WORK ITEM:
Exactly as written, print every line of the listing below and omit its pictures.

DATASET EXCERPT:
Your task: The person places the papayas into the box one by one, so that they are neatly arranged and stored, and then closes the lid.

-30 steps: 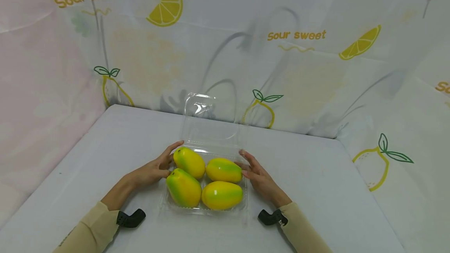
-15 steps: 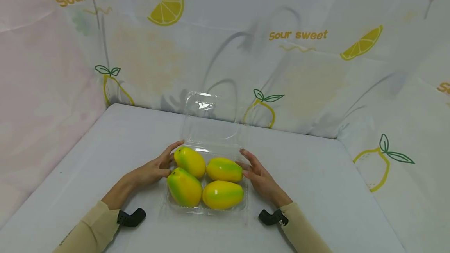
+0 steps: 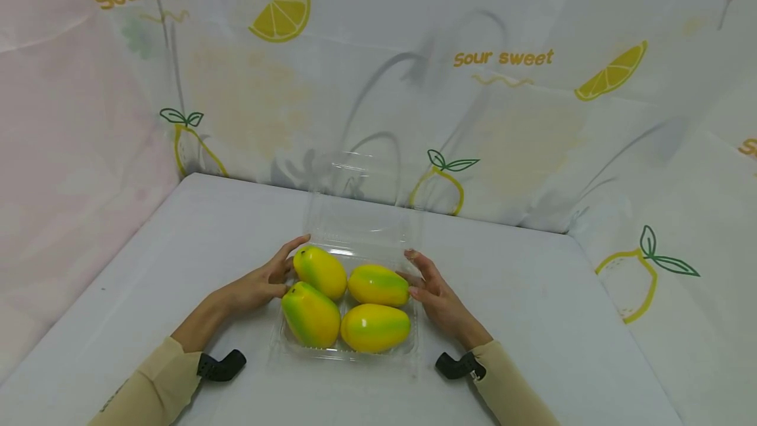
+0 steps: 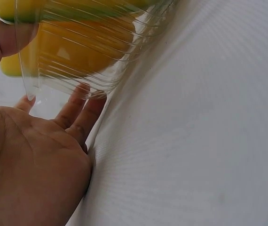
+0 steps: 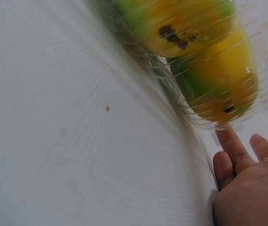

ANSWER TO THE PROBLEM:
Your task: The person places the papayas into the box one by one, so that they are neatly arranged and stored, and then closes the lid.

-30 steps: 
-15 steps: 
+0 steps: 
+0 steps: 
+0 steps: 

No further output is required.